A la première écoute de la musique dans le film, on remarque rapidement qu'une partie du score de James Newton Howard n'a pas été utilisée, ou se retrouve parfois sous mixée sur certaines séquences, rendant l'écoute très morcelée, alors que l'album s'avère être beaucoup plus convaincant en terme de contenu. JNH a écrit environ 80 minutes de musique, dont à peine 40 ont été retenues à l'écran, une mésaventure similaire à son expérience sur le film « I Am Legend ». Ecrite dans l'urgence en seulement 3 semaines et utilisée avec parcimonie sur les images, la musique de JNH révèle pourtant beaucoup de points positifs.

Le premier point positif est une instrumentation intéressante à base de solistes et une émotion poignante lors de certains passages plus lyriques et typiques du compositeur. Autre élément notable ici : JNH base une partie de sa partition sur un style folk/americana assez inattendu sur ce film - s'inscrivant dans la continuité du travail bluegrass/folk de T-Bone Burnett sur la musique additionnelle du film- illustrant davantage le décor de la forêt sauvage qui sert d'arènes aux combattants du Hunger Game que le jeu de tuerie en lui-même. Cet aspect folk/country a d'ailleurs là aussi été largement tempéré et atténué sur les images, la production conservant surtout les passages les plus orchestraux du score de JNH et les quelques pièces supplémentaires de T-Bone Burnett ou d'Arcade Fire.

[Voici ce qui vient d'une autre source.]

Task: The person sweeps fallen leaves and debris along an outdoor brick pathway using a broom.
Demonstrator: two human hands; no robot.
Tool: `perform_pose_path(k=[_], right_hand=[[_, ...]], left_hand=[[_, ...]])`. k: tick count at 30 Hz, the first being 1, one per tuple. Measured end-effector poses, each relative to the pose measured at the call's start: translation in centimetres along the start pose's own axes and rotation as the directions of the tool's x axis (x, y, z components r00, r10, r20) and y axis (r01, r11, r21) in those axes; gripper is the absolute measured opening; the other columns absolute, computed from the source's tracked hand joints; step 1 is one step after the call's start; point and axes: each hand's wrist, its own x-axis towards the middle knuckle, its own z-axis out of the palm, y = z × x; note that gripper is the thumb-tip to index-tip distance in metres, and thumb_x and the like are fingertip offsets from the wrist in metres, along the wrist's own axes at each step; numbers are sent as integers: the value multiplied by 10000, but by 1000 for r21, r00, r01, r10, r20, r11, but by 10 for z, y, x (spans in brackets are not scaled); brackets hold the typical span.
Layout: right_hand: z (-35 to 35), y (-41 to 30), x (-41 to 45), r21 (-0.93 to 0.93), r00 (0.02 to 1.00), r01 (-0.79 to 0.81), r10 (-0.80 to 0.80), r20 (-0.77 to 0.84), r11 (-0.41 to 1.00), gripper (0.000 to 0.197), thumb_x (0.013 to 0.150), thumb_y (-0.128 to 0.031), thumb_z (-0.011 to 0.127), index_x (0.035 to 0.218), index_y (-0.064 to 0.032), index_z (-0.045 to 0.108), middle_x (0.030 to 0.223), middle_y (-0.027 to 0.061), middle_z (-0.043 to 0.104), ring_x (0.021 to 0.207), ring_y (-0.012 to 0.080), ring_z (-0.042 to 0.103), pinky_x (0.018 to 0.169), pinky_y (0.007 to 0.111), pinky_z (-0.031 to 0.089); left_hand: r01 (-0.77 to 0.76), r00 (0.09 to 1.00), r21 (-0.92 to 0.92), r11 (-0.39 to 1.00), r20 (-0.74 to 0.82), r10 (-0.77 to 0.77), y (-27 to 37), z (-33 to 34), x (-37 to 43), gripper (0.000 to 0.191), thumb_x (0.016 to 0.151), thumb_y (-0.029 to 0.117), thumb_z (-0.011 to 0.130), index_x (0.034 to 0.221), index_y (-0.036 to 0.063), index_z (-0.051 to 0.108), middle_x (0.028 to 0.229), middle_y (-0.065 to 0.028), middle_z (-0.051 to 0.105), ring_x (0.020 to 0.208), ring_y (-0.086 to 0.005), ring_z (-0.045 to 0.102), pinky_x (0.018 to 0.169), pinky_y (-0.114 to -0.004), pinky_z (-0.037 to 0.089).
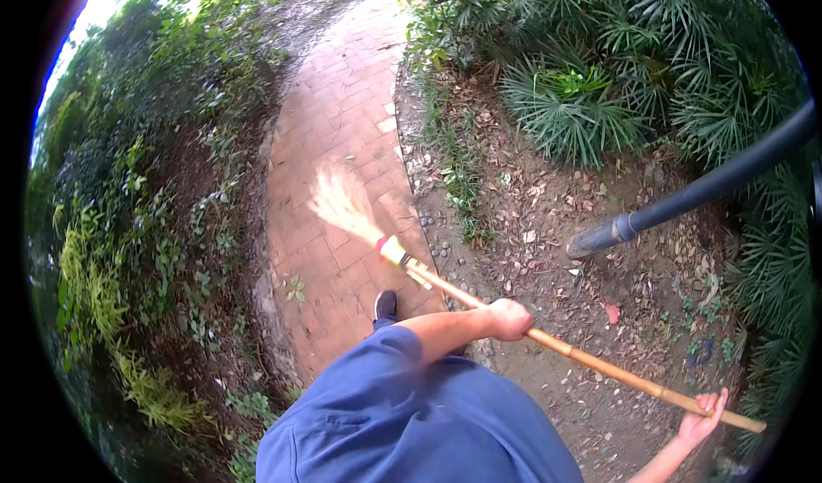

Le score de James Newton Howard repose ainsi sur un thème principal associé à Katniss, une poignée de notes interprétées par un cymbalum dans « The Hunger Games » sur fond de nappe synthétique, de dulcimer et d'un bourdon de violon-fiddle. Ce thème évoque les origines paysannes modestes de la famille de Katniss et son rapport à la nature - elle est une chasseuse redoutable et une experte du tir à l'arc - idée que l'on retrouve ensuite dans « Katniss Afoot » (non utilisé dans le film), pour la scène de la chasse au début du film. JNH accentue ici aussi l'instrumentation folk de sa partition avec l'ajout d'une flûte exotique et de l'ensemble fiddle/cymbalum/percussions/dulcimer. « Katniss Afoot » dévoile enfin un autre thème du score, motif de 7 notes répétitives de cordes que l'on nommera « motif de la nature sauvage » (à partir de 1:20).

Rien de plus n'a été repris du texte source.